POST-MORTEM EXAMINATIONS: Yes
- Sacrifice on gestation day 21 - Ovaries and uterine content:
- The ovaries and uterine content was examined after termination: Yes
Examinations included:
- number and position of fetuses in utero
- number of live and dead fetuses
- number and position of resorption sites
- the number of corpora lutea
- the sex, body weight and crown-rump length of each fetus
- any gross external alteration - Fetal examinations:
- - External examinations: Yes: all per litter
- Soft tissue examinations: Yes: half per litter
- Skeletal examinations: Yes: all per litter
- Head examinations: Yes: half per litter - Statistics:
- Body weights, food and water consumption, hematological parameters, and absolute and relative organ weights were evaluated by Bartlett's test for equality of variances. Based upon the outcome of Bartlett's test, a parametric or nonparametric analysis of variance (ANOVA) was performed followed by Dunnett's test or followed by the Wilcoxon Rank-Sum test With Bonferroni's correction (Steel and Torrie, 1960) if the ANOVA was significant.
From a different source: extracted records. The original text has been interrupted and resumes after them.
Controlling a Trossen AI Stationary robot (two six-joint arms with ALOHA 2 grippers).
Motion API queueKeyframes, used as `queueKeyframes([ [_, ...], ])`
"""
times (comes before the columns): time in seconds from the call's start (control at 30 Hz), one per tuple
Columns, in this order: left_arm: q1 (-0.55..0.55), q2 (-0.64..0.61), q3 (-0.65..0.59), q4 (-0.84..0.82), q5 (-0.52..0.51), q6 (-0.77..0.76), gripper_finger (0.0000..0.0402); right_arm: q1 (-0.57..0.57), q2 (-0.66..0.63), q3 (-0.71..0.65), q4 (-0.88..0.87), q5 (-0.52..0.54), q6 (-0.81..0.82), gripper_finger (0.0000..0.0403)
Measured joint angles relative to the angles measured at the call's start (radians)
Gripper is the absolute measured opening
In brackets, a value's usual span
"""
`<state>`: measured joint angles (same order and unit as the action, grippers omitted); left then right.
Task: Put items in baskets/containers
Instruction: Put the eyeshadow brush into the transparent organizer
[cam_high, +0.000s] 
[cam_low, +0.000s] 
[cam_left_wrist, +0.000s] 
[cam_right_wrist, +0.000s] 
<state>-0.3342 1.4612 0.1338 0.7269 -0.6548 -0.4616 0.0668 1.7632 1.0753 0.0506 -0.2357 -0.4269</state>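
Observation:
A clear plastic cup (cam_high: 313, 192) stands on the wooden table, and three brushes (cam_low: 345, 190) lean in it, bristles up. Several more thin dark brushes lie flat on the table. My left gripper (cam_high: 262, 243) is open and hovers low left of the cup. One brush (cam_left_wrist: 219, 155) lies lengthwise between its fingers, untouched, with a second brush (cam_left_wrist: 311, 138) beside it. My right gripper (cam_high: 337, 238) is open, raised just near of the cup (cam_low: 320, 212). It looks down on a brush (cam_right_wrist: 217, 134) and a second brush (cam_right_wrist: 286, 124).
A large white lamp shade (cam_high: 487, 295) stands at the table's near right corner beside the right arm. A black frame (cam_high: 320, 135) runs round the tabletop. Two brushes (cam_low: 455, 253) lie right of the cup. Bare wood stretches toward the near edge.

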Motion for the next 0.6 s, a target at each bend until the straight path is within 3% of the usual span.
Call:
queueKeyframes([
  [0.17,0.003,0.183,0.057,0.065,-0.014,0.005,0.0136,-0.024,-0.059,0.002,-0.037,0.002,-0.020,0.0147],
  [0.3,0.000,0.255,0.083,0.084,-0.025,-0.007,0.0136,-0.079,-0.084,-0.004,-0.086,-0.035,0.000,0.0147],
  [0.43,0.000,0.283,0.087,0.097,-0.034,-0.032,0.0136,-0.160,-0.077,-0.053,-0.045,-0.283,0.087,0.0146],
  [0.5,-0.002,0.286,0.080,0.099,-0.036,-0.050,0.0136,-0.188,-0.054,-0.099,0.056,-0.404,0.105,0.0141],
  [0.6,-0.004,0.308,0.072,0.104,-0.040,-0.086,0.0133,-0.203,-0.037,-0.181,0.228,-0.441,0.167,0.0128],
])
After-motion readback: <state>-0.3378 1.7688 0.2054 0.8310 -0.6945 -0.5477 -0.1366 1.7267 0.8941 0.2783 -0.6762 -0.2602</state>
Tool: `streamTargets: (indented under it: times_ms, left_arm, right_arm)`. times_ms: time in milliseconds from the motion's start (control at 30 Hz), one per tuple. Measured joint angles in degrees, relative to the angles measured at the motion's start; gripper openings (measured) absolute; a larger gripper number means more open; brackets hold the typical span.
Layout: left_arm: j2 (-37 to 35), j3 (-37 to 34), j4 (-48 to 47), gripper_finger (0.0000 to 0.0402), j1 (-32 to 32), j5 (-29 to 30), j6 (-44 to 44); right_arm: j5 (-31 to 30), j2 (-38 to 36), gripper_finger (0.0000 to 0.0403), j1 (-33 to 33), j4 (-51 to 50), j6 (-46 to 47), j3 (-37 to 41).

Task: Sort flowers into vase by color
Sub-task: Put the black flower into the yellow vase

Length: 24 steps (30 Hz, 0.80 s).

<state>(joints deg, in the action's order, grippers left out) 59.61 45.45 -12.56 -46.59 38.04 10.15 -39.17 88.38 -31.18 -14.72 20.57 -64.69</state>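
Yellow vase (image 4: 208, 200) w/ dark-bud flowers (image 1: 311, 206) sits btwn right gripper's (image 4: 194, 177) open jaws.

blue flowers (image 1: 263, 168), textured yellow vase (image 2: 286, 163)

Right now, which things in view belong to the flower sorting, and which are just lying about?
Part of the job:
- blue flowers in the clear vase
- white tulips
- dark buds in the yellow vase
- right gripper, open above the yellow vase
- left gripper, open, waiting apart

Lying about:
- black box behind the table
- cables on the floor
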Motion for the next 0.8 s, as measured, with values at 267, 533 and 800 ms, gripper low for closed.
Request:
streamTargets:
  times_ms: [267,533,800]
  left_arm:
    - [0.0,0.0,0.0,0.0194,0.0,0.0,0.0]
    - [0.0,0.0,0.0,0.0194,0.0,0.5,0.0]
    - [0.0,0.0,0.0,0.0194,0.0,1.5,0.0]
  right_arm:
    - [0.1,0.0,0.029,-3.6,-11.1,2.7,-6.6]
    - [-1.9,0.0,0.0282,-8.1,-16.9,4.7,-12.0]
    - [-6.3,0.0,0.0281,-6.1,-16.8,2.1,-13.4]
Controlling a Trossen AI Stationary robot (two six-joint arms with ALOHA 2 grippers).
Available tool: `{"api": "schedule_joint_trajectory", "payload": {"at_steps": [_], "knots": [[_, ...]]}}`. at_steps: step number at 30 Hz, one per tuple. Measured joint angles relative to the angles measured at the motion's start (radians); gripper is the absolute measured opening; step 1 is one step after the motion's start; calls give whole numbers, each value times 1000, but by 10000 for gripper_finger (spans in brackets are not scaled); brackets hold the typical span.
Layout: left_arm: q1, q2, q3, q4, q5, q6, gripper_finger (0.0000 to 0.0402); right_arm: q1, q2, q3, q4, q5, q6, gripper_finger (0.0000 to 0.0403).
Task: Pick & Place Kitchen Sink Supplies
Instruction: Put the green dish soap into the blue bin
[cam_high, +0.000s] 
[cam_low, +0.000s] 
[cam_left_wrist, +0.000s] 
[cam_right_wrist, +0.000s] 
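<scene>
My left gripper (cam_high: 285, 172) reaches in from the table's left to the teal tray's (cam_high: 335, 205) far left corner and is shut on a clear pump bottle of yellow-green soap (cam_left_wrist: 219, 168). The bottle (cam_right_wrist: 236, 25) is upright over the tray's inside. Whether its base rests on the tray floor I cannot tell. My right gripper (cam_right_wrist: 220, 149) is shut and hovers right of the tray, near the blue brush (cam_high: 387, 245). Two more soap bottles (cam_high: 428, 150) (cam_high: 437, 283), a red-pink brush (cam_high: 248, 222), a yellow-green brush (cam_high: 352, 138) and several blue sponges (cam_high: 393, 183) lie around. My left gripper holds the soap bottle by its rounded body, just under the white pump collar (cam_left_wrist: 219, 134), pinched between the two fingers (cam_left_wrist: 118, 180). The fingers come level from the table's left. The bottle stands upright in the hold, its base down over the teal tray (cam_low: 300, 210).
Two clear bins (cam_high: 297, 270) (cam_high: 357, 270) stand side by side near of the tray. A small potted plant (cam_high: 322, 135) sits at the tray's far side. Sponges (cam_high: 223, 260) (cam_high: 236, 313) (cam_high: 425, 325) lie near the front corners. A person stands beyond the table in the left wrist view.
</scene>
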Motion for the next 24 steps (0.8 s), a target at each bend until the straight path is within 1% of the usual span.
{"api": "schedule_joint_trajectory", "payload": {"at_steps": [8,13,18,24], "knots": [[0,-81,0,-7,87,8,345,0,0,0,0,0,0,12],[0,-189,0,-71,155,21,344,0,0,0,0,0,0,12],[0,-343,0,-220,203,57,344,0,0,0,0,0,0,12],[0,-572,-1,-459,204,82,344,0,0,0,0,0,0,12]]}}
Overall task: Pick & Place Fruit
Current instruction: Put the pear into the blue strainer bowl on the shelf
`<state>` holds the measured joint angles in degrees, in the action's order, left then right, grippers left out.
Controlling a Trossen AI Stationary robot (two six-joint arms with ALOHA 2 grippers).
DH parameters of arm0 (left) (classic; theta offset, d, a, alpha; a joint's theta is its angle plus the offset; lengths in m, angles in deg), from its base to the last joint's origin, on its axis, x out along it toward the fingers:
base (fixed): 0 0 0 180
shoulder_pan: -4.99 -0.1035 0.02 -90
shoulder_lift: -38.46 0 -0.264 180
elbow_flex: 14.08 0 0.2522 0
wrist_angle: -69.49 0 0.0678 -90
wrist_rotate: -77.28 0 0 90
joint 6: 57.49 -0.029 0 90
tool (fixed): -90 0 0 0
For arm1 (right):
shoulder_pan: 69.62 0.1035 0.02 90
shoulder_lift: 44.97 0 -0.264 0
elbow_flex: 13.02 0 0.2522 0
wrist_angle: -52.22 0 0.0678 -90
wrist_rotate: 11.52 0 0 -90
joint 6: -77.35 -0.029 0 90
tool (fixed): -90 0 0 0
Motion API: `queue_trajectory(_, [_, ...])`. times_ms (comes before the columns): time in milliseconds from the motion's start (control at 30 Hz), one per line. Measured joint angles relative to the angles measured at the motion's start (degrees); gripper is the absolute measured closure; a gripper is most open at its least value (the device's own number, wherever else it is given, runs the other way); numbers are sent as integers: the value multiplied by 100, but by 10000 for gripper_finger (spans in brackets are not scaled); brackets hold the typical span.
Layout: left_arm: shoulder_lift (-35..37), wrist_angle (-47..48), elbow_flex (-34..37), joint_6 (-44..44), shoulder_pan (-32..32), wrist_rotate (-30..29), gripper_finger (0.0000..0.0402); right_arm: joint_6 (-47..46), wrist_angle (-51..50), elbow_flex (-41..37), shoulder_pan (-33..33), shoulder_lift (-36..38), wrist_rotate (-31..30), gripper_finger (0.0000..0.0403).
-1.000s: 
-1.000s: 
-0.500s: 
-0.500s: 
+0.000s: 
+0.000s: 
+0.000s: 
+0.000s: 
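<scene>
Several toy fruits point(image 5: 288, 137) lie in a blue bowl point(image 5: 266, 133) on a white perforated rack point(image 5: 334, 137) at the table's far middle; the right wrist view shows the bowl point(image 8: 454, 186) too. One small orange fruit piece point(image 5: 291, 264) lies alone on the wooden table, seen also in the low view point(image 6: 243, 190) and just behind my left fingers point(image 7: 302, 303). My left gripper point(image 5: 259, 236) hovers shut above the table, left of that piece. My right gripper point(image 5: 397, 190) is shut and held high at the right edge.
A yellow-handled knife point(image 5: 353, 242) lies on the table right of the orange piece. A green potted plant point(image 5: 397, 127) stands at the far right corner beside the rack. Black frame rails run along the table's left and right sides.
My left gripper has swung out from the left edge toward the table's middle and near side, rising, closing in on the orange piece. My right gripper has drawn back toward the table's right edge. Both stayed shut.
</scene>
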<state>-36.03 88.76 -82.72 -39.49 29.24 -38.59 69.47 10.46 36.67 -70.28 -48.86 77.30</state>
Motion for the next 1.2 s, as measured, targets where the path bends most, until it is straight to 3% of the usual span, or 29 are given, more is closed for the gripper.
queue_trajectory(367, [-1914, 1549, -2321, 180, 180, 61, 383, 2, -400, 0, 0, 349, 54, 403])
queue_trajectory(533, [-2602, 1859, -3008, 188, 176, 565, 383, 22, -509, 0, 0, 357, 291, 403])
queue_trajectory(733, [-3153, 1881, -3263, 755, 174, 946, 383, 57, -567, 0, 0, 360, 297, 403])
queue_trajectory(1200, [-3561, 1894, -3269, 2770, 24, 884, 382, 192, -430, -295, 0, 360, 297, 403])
Statistical evaluation of the frequency of pre-implantation loss and of resorptions among litters and the fetal population was made by a censored Wilcoxon test (Haseman and Hoel, 1974) with Bonferroni's correction. Other incidence data were analyzed by the Fisher exact probability test (Siegel, 1956).
Results and discussion
Results: maternal animals
General toxicity (maternal animals)
- Clinical signs:
- effects observed, treatment-related
- Description (incidence and severity):
- Clinical signs of maternal toxicity including excessive salivation, urine staining in the perineal region, porphyrin deposits about the eyes, vaginal bleeding and tremors were noted throughout the dosing period among animals in the 15 mg/kg/day dose group. However, all animals survived until their scheduled necropsy. No effects on the general appearance or demeanor of animals in the control, 0.1 or 3.0 mg/kg/day dose groups were noted.
- Mortality:
- no mortality observed
- Body weight and weight changes:
- effects observed, treatment-related
- Description (incidence and severity):
- Overall, the high dose rats gained less weight than did the control rats. Statistical decreases were noted in body weight gain on days 9 through 11 and body weights on days 12 and 16. Body weights at 0.1 and 3.0 mg/kg/day levels were comparable to controls throughout the study.
- Food consumption and compound intake (if feeding study):
- no effects observed
- Organ weight findings including organ / body weight ratios:
- no effects observed
- Description (incidence and severity):
- No significant effect on the weight of the liver was observed at any dose level
- Other effects:
- effects observed, treatment-related
- Description (incidence and severity):
- Data collected from groups of 10 bred rats/dose level that were necropsied on day 15 of gestation indicated that cholinesterase levels in the plasma and erythrocytes were significantly decreased among rats given 3 or 15 mg/kg/day. Cholinesterase levels in the plasma of rats from the 3 and 15 mg/kg/day dose groups were found to be only 10 and 3 percent (respectively) of the plasma cholinesterase levels in the control animals. Mean erythrocyte cholinesterase levels of animals in the 3 and 15 mg/kg/day dose groups were found to be 25 and 20 percent (respectively) of the control group mean. No effect on cholinesterase levels was observed among rats receiving 0.1 mg/kg/day.
Maternal developmental toxicity
- Pre- and post-implantation loss:
- effects observed, non-treatment-related
- Description (incidence and severity):
- Upon staining with sodium sulfide stain, implantation sites which had undergone resorption daily in gestation were detected in the uterus of one rat from the 15 mg/kg/day dose group.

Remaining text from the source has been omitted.